Retour sur le ‘choc des civilisations’ : entre discours, iconographie et constructions identitaires (par Sylvie GANGLOFF)
Si les religions constituent un des critères d'identification dans notre monde contemporain, on peut légitimement s'interroger sur l'influence réelle de ces critères et notamment sur leur capacité de mobilisation. Les pays des Balkans construisent leur identité, la formule et la diffuse essentiellement autour d’une valorisation vis-à-vis de " l'Occident ". Ainsi, qui n'use et n'abuse pas - dans les Balkans mais aussi ailleurs, en Turquie, au Caucase, en Asie centrale - de rhétoriques très imagées les associant, les reliant, les confondant à l’Occident, à la civilisation occidentale ou à ses attributs.

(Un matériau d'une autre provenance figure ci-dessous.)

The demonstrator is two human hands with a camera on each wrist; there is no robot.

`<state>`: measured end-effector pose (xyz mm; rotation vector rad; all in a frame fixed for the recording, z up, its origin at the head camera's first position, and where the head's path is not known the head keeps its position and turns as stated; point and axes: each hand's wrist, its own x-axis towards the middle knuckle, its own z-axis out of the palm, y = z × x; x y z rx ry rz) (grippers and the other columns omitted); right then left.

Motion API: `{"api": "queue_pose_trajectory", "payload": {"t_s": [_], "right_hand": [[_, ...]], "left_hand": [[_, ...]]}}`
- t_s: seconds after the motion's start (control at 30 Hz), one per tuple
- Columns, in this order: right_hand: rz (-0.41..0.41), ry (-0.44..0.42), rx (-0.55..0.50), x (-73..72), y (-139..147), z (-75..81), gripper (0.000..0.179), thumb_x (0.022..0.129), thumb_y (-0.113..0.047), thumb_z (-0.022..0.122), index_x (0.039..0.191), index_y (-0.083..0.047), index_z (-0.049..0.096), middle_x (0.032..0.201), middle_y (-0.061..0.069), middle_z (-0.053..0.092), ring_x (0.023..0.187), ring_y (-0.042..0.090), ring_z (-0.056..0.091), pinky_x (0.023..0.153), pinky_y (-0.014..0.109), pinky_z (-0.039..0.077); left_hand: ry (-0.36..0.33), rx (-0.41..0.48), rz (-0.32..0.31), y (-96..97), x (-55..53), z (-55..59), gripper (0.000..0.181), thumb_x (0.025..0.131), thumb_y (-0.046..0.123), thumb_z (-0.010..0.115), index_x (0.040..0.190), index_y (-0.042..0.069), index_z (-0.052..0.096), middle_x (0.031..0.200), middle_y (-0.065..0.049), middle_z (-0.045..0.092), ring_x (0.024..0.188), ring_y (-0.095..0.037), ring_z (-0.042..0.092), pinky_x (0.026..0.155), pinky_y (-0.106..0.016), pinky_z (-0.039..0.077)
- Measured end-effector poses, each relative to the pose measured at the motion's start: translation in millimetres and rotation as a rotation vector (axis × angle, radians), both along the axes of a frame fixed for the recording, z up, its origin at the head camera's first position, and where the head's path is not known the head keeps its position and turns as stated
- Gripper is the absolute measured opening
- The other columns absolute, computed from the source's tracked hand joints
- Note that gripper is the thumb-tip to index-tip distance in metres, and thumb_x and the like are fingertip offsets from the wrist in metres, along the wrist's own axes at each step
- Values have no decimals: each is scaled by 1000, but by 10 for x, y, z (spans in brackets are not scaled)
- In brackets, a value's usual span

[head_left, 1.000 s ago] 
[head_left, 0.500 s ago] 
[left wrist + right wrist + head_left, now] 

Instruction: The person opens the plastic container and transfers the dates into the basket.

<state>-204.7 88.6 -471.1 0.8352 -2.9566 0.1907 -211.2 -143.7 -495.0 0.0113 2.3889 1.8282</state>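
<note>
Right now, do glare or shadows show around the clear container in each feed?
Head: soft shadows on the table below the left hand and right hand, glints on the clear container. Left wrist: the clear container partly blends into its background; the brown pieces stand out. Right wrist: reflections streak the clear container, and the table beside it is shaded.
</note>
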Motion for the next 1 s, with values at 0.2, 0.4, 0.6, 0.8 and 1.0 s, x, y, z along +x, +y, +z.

Quel pays n’est pas un pont entre l'Orient et l'Occident, un bastion de la démocratie ou encore un facteur de stabilité dans une région troublée ? Cette riche iconographie nous renseigne autant sur des identités en construction que sur un rapport, lui aussi en construction, parfois depuis des décennies, avec cet Occident (entre l'appartenance et la sauvegarde de La Civilisation) où le religieux ne joue qu'un rôle marginal.